PROBLEM - An exact copy of the entries is required, with every image omitted.

=-=-=

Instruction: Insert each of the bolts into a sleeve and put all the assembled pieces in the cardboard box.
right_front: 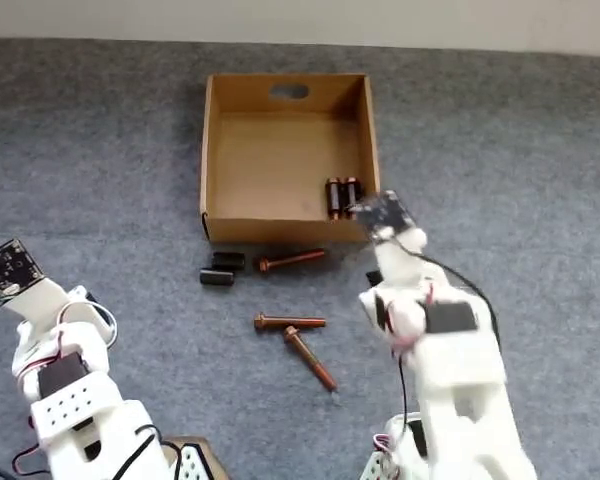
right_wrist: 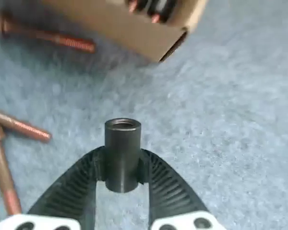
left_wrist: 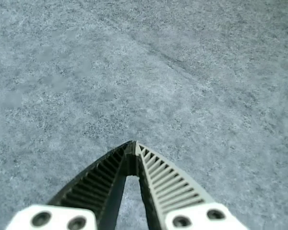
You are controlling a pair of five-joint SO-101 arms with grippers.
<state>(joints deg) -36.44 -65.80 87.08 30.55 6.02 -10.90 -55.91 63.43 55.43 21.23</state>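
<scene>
One sleeve (right_wrist: 122, 153) clamped between right fingers (right_wrist: 72, 187), open end sticking out.

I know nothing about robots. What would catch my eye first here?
The right gripper holds a black sleeve close to the front right corner of the open cardboard box. Three copper bolts lie loose on the grey carpet before the box, and two assembled pieces sit in its near right corner.

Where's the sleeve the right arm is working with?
In the right wrist view the sleeve is gripped in the right claw, just off the near right corner of the cardboard box; loose bolts lie to its left.
</scene>
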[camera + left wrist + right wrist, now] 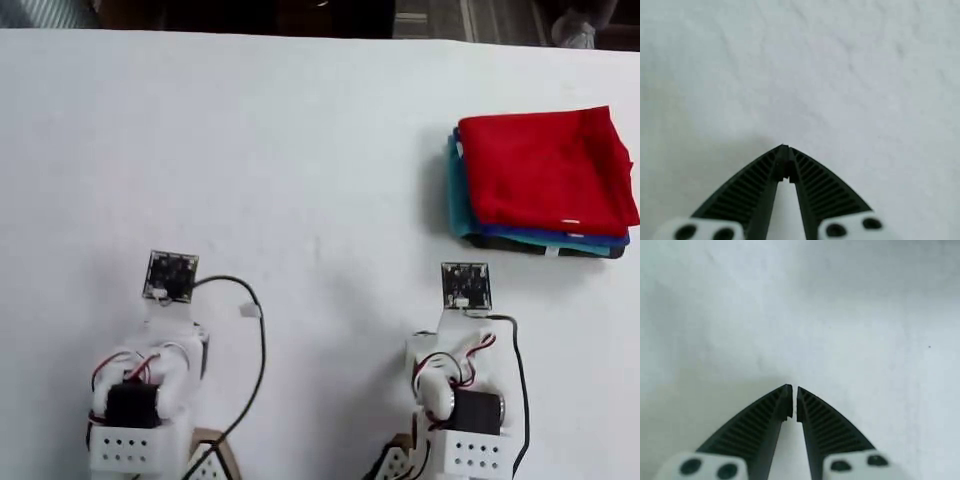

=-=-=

TASK RESPONSE -
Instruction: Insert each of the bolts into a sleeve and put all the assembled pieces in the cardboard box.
right_front: 
right_wrist: 
left_wrist: 
You are controlling a pair of five-joint SO-101 arms with grippers.
<state>(joints deg) -36.44 -65.80 87.08 30.55 6.02 -10.90 -55.91 63.43 55.43 21.23</state>
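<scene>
One sleeve (right_wrist: 122, 153) clamped between right fingers (right_wrist: 72, 187), open end sticking out.

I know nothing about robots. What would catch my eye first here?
The right gripper holds a black sleeve close to the front right corner of the open cardboard box. Three copper bolts lie loose on the grey carpet before the box, and two assembled pieces sit in its near right corner.

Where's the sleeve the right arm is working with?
In the right wrist view the sleeve is gripped in the right claw, just off the near right corner of the cardboard box; loose bolts lie to its left.
</scene>
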[camera + left wrist + right wrist, now] 

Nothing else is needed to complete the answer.